Thanks to Henri Thunberg from this comment in requesting clarification!
@MattCWilson if you do these again next year, please put a big disclaimer in the description that this dude has less integrity than the Dee bridge
@MattCWilson New York's Hottest Club is LLMOps. It's got everything. Alien monsters that hug your face, hyperintelligent furbies, men in wedding gowns. It finally answers the question, "are Open Source LLM's better than Bard?"
Google Trends data (data with both terms; data with just LLMOps) suggests that "MLOps" is still very dominant and "LLMOps" is very fringe, with the interest ratio hovering at 1:40.
I think no because LLMOps is still MLOps, and I don't think the ops would be that distinct from any other kind of ML? I think there is a vicious cycle where if you are researching ML, you are thinking in terms of what will run on a A100 etc, and if your are designing the next GPU you are going to make it work for current ML research.

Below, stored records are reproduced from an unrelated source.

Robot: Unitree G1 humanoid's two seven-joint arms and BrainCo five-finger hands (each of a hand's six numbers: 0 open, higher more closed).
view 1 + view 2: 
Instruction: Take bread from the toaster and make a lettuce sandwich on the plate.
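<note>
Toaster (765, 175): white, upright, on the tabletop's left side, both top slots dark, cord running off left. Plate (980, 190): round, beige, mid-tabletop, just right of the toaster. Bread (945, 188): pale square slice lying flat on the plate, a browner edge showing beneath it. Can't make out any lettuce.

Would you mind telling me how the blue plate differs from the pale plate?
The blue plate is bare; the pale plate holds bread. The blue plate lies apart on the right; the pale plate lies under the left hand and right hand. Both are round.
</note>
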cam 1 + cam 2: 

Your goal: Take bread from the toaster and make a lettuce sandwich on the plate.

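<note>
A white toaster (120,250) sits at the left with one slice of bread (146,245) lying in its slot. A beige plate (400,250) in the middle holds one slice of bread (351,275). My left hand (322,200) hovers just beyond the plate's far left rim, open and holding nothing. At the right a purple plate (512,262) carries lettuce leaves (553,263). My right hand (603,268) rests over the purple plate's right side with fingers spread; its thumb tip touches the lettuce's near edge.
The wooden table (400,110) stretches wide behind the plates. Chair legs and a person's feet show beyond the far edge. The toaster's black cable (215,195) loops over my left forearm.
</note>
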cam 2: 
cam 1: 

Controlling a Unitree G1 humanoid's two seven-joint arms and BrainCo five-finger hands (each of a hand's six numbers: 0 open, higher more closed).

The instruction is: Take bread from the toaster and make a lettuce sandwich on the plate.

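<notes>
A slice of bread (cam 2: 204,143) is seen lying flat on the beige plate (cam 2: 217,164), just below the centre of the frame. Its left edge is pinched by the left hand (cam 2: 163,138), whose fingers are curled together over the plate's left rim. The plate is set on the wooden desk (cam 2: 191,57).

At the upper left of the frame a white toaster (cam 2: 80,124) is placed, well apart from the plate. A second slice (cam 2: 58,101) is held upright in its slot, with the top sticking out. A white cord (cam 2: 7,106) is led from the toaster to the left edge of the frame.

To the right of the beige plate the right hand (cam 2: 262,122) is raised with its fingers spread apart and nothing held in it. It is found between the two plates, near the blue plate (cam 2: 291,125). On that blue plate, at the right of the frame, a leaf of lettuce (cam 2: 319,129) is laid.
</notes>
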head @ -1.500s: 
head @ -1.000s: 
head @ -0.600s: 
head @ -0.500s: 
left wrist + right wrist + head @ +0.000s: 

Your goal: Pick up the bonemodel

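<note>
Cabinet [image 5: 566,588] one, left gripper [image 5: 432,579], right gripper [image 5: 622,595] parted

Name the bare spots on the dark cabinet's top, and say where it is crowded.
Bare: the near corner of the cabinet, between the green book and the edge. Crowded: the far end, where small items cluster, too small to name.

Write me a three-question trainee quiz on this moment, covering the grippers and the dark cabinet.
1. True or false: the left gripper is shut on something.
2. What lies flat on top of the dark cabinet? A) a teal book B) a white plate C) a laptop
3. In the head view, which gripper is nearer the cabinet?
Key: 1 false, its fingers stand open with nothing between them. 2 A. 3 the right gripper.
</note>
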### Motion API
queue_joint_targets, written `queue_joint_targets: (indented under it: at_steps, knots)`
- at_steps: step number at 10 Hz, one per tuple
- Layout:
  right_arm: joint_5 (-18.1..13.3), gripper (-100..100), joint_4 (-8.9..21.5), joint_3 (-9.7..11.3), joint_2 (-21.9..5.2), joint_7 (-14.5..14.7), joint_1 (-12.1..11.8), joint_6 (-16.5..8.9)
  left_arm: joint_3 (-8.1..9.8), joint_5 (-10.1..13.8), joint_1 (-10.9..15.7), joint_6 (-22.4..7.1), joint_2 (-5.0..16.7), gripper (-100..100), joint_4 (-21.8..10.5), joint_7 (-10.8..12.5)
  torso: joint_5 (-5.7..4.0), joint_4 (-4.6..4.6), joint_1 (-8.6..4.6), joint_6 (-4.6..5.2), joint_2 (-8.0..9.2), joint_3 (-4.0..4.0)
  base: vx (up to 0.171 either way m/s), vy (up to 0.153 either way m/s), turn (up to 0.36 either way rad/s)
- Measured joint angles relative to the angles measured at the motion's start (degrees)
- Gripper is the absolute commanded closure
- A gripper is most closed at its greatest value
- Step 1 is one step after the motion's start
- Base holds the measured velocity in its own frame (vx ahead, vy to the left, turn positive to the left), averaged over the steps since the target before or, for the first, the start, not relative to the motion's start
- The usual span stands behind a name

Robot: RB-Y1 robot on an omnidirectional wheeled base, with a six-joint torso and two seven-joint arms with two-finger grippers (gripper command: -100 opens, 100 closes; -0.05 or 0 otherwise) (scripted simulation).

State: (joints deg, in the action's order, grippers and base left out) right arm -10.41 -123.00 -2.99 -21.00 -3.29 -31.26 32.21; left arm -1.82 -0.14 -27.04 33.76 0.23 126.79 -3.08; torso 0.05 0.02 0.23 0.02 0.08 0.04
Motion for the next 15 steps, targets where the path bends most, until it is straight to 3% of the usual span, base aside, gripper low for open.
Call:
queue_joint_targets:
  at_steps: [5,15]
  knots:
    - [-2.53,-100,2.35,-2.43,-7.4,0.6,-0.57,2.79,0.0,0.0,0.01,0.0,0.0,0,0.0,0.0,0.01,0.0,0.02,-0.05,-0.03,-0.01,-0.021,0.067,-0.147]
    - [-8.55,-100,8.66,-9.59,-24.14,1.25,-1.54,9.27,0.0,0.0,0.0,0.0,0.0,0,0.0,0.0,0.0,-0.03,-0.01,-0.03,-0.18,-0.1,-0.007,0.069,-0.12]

Therefore all ML will look similar at an ops level and carry on doing so.
@Quinn related: I don't super think of making a new monitoring/obserbility tool (like wandb) as "devops", I think of using existing such tools as devops. This may not super matter to a lot of people and certainly not to VCs.
@PatrickDelaney Nah, DJ ConfigMap applied for a slot on the schedule, next thing you knew the whole thing came crashing down out of nowhere.